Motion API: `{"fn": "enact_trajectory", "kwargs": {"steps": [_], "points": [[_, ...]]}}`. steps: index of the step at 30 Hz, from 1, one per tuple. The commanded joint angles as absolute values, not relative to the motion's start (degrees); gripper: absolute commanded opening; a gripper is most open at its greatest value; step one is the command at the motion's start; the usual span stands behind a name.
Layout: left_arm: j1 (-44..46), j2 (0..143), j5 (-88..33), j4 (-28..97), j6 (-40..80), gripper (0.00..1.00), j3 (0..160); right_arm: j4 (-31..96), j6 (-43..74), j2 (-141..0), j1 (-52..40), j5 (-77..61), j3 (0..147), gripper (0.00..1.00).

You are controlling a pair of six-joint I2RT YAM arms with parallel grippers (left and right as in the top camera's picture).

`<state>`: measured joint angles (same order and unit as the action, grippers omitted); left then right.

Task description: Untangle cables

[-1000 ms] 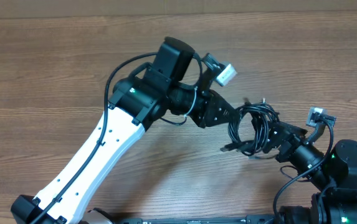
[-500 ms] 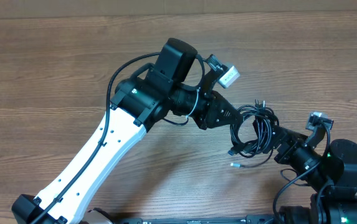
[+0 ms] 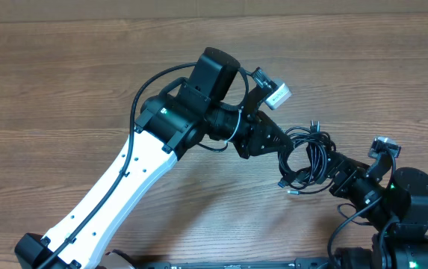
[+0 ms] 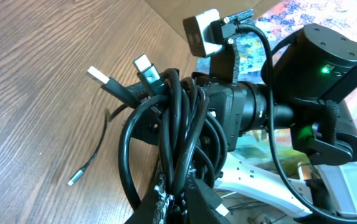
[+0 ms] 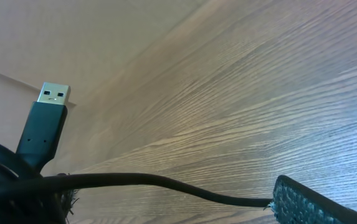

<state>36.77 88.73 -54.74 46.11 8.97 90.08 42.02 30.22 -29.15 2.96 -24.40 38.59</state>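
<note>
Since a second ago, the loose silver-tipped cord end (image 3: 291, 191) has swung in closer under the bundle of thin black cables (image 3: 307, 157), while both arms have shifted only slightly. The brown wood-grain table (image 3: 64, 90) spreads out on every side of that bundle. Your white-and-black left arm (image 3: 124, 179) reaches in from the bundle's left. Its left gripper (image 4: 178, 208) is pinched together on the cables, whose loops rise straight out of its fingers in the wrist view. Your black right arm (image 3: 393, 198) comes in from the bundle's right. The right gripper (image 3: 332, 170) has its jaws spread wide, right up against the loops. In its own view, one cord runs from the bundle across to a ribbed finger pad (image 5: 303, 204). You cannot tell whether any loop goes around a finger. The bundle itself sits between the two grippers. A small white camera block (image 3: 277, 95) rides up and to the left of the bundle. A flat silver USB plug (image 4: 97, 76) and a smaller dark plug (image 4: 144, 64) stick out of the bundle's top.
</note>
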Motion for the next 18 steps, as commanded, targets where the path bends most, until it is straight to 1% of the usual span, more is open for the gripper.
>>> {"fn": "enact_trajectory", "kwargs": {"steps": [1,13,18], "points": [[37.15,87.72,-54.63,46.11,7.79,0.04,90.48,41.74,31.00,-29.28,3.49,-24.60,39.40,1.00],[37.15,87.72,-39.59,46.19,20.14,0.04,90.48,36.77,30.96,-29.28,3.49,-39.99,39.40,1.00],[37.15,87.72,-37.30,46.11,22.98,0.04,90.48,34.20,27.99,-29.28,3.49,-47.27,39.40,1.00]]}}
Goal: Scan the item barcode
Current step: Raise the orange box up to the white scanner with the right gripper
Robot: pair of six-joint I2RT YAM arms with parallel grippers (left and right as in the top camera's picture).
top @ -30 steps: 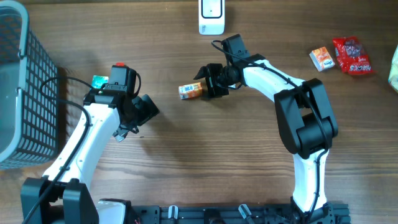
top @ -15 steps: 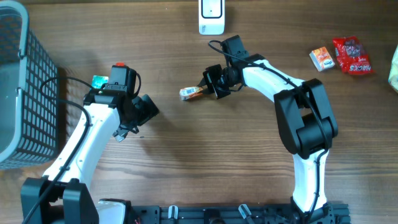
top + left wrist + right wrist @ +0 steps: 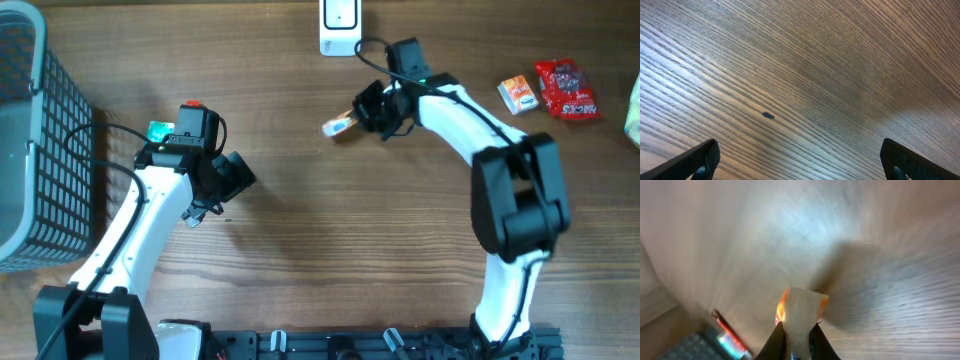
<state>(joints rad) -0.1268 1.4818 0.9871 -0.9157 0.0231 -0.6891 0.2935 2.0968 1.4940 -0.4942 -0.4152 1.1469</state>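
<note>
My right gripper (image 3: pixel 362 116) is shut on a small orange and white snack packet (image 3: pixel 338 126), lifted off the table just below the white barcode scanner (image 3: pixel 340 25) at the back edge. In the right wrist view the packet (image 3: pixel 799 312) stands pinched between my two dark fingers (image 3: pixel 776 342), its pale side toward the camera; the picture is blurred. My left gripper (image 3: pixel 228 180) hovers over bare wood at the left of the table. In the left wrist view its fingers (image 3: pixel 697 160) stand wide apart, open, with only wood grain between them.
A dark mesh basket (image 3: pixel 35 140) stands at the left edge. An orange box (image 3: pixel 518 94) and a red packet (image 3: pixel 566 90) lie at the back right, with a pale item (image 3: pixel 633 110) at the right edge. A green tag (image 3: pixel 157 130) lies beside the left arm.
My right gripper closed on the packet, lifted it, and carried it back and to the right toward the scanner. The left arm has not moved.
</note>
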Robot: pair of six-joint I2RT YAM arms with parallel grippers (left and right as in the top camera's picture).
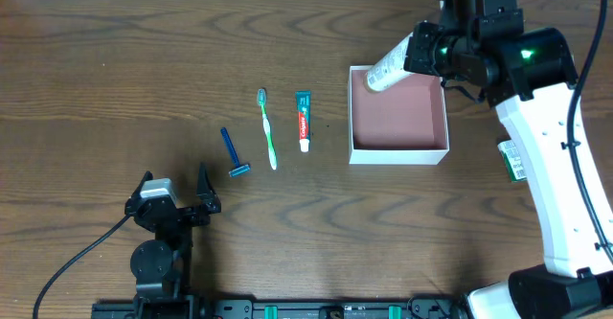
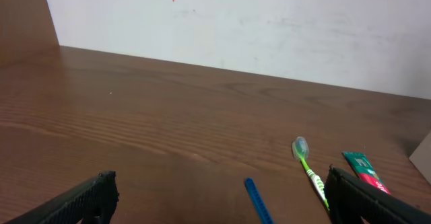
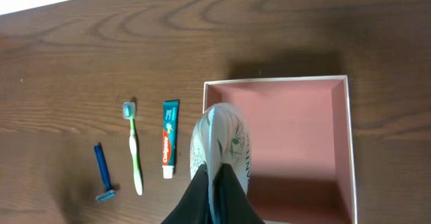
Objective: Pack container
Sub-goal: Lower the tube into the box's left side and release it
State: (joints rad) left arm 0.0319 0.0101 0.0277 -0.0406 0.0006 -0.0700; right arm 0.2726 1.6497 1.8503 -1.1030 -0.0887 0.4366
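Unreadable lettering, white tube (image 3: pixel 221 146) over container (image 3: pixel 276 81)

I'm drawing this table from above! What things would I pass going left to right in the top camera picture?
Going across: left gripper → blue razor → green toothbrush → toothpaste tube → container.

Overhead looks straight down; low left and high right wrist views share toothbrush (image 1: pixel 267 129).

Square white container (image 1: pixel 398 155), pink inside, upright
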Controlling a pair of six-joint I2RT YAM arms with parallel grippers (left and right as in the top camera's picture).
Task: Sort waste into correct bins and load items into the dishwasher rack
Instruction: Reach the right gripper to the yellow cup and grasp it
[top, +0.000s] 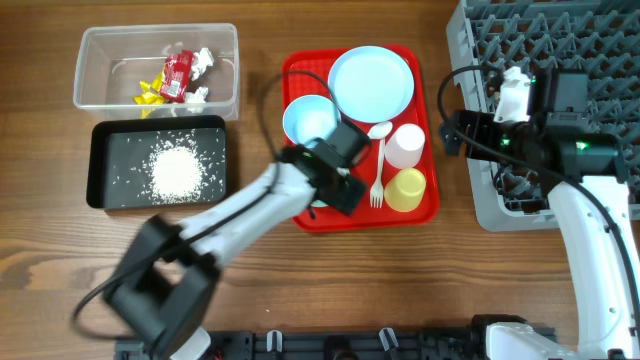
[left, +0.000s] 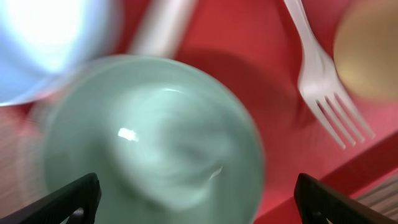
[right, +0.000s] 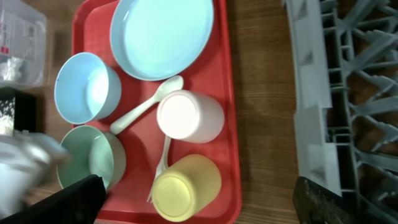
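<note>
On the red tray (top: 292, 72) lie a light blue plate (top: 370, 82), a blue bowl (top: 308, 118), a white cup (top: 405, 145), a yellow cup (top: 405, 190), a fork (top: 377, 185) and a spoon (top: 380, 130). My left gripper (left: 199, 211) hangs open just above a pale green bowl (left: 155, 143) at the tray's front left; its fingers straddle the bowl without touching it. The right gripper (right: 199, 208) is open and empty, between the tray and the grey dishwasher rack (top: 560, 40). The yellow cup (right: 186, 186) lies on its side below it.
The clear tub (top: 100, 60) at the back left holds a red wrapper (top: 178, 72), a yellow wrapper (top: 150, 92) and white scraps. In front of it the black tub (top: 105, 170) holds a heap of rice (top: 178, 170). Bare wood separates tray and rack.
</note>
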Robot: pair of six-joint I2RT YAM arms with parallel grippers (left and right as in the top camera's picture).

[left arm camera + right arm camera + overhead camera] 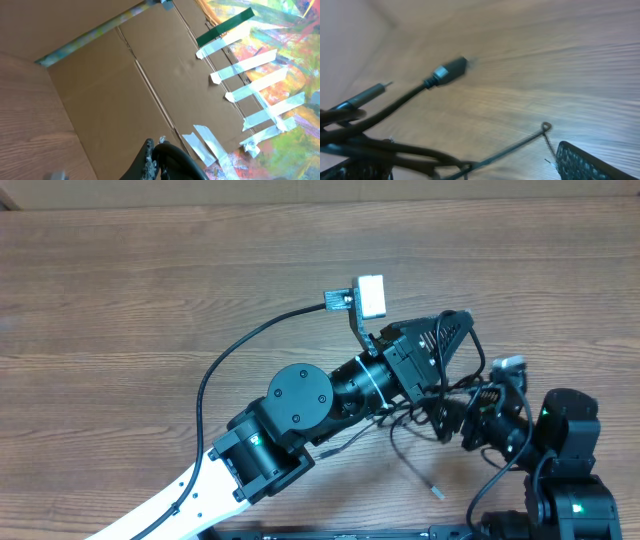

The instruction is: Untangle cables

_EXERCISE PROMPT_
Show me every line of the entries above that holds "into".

_OUTPUT BELOW_
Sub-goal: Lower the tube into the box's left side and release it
Task: Sort waste into correct bins and load items into the dishwasher rack

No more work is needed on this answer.